## Assigned task
Search the entries below for the word "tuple", then copy each line in which it is found.

## Excerpted records
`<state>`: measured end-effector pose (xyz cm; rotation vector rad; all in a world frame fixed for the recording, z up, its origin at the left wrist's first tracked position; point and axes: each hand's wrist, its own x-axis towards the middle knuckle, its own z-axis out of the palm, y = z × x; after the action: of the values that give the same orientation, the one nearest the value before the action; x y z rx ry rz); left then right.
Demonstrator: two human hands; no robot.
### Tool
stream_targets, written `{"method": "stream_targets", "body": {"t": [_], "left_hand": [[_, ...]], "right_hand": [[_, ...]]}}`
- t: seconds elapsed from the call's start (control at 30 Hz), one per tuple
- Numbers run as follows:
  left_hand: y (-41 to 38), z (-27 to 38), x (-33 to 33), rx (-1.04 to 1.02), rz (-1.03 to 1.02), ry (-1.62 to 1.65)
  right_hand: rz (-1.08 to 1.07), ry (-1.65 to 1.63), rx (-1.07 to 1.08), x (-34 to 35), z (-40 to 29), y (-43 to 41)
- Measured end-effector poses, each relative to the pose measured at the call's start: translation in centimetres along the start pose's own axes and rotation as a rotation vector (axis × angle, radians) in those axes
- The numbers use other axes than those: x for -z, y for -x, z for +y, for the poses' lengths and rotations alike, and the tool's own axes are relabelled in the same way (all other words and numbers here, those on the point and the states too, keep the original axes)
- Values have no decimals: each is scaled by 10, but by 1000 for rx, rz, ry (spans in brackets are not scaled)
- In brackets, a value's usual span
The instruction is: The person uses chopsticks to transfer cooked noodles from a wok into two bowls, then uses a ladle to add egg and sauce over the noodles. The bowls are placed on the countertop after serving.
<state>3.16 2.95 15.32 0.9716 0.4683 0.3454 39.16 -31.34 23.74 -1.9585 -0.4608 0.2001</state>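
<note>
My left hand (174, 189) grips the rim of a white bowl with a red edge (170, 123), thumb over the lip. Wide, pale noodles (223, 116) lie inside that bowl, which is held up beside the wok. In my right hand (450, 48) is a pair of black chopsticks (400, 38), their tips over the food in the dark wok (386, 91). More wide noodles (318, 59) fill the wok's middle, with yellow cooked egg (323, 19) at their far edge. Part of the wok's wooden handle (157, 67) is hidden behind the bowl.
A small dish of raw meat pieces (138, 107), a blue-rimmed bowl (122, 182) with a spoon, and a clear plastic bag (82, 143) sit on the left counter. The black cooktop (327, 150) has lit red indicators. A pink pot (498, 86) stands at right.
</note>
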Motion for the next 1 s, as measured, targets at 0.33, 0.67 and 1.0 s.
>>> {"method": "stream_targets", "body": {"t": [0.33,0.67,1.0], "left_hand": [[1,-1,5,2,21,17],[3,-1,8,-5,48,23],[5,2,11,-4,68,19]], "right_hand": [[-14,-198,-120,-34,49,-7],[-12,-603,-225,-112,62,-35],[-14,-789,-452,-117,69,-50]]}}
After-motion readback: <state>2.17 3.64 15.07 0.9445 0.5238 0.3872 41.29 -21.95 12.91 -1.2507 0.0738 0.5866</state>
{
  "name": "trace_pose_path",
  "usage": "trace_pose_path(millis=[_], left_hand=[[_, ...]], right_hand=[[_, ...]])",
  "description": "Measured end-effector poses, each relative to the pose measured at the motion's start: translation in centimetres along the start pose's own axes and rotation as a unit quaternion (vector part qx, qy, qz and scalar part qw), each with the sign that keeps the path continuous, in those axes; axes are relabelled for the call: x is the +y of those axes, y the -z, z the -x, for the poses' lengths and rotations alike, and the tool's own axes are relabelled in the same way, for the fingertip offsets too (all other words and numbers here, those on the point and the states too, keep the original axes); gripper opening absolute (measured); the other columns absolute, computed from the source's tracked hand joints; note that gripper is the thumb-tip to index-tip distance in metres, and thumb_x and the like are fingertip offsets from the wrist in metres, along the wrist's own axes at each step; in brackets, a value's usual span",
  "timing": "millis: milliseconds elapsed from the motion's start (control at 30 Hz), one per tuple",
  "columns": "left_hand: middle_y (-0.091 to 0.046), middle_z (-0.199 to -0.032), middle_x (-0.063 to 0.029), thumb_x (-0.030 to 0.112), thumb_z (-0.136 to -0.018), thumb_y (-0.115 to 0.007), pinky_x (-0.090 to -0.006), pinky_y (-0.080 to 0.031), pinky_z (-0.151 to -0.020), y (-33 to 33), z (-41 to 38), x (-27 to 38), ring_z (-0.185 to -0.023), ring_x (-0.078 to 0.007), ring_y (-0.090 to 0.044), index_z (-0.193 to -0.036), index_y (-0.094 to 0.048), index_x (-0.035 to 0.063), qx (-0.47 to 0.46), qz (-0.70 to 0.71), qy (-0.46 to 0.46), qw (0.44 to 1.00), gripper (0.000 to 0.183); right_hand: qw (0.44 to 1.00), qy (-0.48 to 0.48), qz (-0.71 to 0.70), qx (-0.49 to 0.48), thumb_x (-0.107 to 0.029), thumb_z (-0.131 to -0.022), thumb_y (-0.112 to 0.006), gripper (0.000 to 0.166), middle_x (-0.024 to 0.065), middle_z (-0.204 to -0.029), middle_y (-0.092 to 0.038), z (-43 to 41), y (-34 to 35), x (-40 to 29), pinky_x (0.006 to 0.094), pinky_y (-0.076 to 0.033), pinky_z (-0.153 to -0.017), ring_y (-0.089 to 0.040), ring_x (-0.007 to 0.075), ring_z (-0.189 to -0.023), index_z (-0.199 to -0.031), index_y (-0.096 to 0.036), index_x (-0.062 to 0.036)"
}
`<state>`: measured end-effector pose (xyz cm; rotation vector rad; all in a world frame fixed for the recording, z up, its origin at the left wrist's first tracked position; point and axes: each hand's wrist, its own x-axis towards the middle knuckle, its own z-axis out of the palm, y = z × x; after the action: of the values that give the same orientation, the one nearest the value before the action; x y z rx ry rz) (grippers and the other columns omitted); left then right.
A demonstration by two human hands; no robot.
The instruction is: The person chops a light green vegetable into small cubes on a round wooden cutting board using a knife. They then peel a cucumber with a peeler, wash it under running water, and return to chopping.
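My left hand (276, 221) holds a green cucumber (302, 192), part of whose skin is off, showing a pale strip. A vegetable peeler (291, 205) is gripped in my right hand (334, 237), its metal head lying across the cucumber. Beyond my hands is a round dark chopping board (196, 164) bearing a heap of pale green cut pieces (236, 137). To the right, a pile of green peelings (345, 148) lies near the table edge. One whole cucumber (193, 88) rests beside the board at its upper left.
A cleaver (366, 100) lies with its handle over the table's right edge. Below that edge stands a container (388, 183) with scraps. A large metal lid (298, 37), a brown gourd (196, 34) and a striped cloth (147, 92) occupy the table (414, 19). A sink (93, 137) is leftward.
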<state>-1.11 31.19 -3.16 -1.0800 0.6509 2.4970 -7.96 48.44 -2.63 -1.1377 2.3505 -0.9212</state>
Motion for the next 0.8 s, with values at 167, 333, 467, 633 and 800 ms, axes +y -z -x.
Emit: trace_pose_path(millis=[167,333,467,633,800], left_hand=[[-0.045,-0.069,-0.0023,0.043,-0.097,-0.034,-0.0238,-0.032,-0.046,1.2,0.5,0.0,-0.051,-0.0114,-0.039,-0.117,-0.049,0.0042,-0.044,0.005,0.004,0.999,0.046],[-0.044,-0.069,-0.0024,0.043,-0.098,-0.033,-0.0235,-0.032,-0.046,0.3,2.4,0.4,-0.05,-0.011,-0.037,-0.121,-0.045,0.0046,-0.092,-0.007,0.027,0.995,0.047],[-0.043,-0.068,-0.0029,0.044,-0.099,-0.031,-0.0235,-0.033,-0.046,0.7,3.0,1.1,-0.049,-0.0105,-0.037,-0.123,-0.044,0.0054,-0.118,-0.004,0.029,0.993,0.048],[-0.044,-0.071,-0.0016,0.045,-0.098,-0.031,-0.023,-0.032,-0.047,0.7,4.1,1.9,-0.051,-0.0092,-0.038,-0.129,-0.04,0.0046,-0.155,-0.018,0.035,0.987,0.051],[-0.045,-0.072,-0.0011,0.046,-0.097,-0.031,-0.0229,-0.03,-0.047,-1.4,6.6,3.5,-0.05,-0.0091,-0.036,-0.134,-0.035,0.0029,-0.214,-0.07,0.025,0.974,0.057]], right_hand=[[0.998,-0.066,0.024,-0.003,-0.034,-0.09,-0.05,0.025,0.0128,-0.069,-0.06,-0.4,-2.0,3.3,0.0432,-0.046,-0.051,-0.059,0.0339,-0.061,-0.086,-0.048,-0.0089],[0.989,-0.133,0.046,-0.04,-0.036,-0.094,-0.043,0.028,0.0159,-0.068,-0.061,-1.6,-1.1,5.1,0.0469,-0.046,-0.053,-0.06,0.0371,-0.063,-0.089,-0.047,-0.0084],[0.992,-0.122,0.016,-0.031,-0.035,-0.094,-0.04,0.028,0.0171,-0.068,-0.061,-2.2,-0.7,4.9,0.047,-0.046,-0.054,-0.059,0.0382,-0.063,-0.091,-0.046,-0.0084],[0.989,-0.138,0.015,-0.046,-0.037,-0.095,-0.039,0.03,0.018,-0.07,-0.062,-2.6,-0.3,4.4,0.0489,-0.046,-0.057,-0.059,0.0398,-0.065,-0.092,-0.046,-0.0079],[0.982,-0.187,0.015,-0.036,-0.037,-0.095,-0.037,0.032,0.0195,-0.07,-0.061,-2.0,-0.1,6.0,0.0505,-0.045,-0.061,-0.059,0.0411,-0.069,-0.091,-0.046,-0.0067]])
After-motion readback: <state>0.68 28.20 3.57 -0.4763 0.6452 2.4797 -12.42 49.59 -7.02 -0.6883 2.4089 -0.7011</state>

## Answer section
- t: seconds elapsed from the call's start (control at 30 Hz), one per tuple
  "timing": "millis: milliseconds elapsed from the motion's start (control at 30 Hz), one per tuple",

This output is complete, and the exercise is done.